Your goal> Exactly the lines below from the one with "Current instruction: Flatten" up to and including the one with "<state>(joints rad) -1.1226" make up the answer, with nothing else added.

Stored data

-------------------------

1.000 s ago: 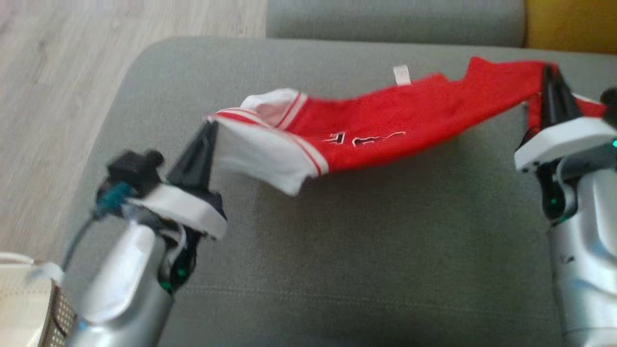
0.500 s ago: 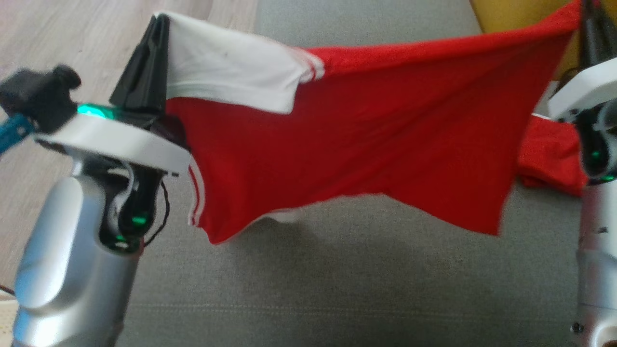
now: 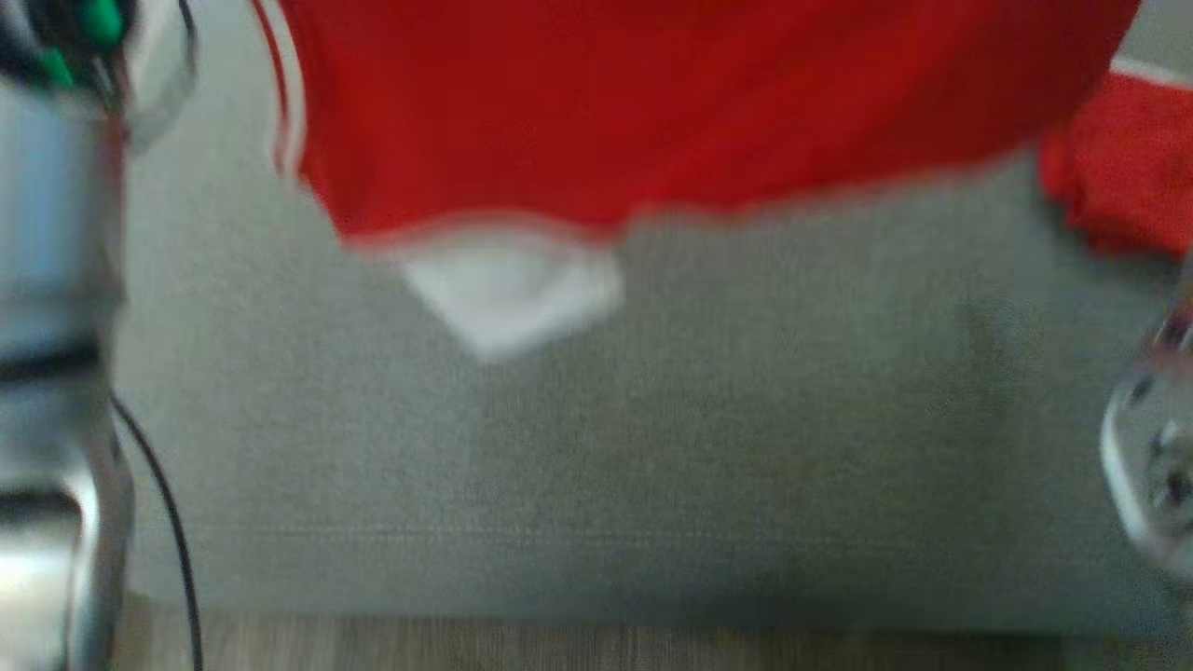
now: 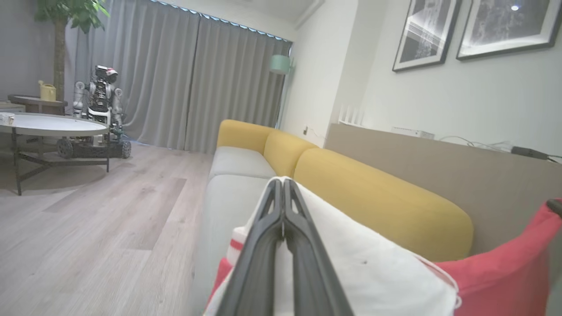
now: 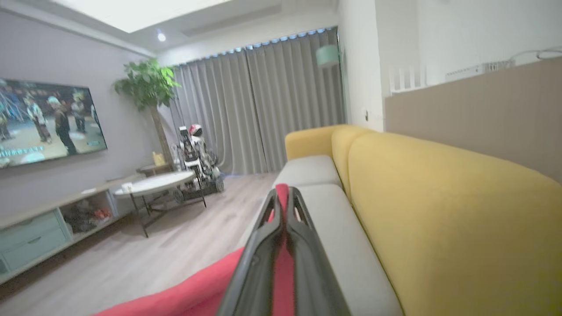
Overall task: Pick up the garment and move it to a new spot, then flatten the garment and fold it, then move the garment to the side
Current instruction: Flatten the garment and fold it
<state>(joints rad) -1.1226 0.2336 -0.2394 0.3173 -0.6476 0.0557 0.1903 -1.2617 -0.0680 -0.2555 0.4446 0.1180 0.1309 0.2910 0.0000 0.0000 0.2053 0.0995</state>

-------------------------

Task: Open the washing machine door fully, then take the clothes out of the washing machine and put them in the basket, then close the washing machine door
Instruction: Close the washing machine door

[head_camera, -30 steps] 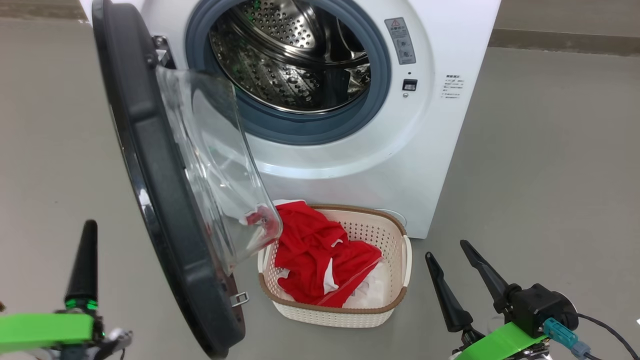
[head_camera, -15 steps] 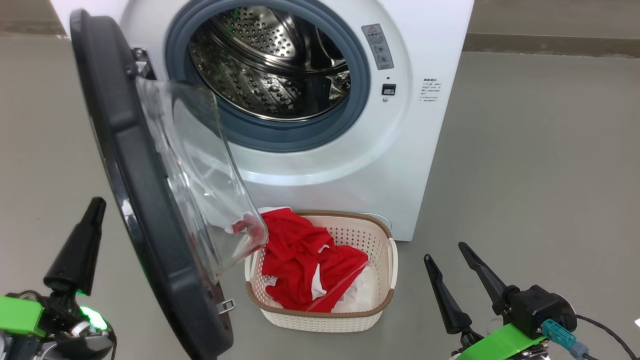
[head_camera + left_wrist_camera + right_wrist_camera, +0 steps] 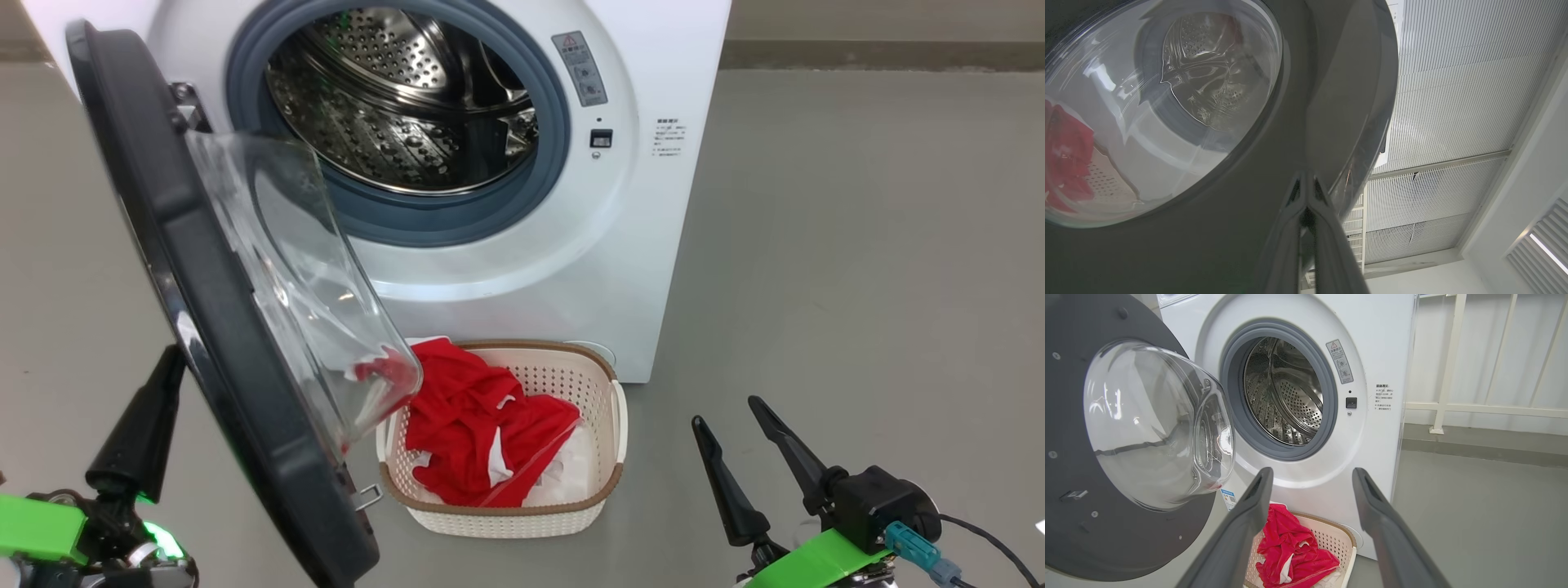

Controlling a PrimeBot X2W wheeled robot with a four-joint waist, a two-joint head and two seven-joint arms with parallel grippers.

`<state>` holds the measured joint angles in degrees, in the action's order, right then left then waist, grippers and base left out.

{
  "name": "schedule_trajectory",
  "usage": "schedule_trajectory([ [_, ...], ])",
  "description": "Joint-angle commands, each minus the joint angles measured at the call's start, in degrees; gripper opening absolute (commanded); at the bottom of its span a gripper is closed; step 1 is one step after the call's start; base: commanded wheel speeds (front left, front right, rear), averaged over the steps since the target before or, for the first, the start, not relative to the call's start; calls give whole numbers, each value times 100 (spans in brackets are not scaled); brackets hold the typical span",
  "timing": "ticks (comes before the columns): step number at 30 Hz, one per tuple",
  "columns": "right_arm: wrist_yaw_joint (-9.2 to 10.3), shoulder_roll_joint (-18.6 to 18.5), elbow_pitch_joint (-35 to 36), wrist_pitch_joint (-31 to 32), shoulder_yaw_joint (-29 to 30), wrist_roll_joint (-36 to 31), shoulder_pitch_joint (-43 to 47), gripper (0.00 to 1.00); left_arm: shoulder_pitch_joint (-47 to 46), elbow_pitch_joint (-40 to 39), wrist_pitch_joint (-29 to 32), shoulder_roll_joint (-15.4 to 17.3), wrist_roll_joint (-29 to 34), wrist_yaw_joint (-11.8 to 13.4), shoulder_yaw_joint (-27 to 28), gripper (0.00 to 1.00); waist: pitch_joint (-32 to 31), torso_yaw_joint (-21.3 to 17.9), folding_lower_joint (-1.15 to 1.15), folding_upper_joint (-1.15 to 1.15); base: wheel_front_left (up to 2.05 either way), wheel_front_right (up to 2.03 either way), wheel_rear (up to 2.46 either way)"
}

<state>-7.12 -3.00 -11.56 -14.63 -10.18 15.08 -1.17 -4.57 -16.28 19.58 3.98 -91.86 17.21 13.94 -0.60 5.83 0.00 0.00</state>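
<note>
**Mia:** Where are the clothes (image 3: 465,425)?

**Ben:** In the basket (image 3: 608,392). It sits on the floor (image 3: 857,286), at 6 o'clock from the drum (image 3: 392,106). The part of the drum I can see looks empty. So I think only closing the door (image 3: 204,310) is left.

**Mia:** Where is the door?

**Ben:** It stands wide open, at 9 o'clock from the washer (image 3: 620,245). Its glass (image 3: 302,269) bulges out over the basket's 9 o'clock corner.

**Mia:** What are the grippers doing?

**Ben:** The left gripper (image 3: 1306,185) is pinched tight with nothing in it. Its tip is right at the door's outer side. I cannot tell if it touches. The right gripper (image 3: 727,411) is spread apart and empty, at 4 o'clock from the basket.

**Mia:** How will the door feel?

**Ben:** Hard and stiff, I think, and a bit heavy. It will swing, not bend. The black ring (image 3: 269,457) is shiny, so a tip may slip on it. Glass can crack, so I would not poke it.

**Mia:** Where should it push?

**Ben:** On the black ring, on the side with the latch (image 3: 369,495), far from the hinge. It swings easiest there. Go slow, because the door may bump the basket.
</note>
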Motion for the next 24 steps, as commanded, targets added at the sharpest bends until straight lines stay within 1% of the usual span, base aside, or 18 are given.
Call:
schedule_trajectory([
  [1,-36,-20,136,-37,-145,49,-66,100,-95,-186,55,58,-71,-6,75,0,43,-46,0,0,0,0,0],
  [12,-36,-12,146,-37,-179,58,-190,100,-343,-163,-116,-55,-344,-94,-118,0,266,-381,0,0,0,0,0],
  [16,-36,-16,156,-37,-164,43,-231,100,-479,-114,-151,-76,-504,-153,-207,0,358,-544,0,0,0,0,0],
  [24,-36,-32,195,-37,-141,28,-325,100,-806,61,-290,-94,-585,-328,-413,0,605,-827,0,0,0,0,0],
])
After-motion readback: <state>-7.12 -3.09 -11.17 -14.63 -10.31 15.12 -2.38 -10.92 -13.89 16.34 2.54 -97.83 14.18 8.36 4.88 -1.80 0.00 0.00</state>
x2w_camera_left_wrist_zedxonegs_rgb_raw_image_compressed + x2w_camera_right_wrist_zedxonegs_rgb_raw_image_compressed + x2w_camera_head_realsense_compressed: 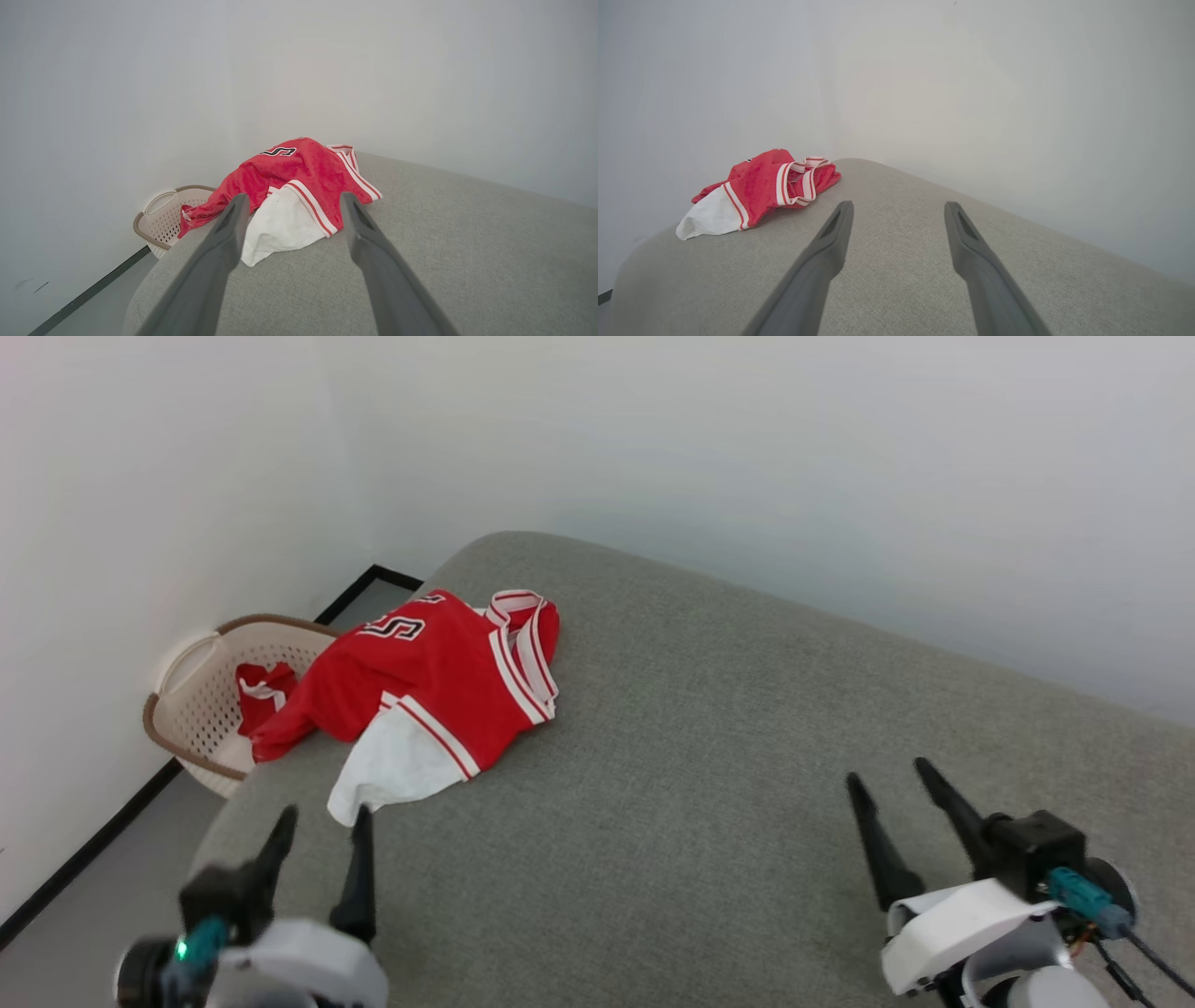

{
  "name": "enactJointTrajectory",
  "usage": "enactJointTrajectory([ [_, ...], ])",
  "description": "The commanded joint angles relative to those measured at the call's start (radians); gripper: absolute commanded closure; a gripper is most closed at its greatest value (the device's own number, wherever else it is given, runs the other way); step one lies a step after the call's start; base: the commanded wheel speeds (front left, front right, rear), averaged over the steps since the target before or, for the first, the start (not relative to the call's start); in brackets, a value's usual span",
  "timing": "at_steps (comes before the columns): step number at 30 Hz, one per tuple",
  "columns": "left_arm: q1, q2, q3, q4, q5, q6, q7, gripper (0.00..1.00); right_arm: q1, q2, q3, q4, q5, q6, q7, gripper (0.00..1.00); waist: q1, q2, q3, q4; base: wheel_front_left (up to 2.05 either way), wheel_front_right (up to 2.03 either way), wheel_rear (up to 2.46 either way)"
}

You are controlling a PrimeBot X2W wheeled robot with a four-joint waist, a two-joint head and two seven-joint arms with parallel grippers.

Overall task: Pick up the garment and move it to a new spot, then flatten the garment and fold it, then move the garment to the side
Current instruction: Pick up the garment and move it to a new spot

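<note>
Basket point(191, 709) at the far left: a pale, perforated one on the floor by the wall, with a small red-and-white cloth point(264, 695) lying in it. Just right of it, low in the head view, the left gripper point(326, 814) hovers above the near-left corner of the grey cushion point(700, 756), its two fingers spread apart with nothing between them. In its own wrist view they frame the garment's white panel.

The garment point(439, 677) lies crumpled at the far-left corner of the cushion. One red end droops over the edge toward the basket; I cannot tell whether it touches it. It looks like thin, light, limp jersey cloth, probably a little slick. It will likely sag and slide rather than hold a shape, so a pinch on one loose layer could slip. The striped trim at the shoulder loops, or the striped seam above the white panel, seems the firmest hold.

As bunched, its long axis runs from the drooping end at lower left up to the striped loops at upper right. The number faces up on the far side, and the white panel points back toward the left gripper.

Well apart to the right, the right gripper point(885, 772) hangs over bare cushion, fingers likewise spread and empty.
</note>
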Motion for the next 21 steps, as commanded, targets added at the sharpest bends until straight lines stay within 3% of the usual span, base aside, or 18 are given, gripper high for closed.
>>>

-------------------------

Solution for this exercise>
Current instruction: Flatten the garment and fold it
<state>(joints rad) -1.1226 0.2336 -0.2394 0.3173 -0.6476 0.0557 0.1903 -1.2617 -0.0680 -0.2555 0.4446 0.1180 0.1309 0.2910 0.0000 0.0000 0.2053 0.0995</state>

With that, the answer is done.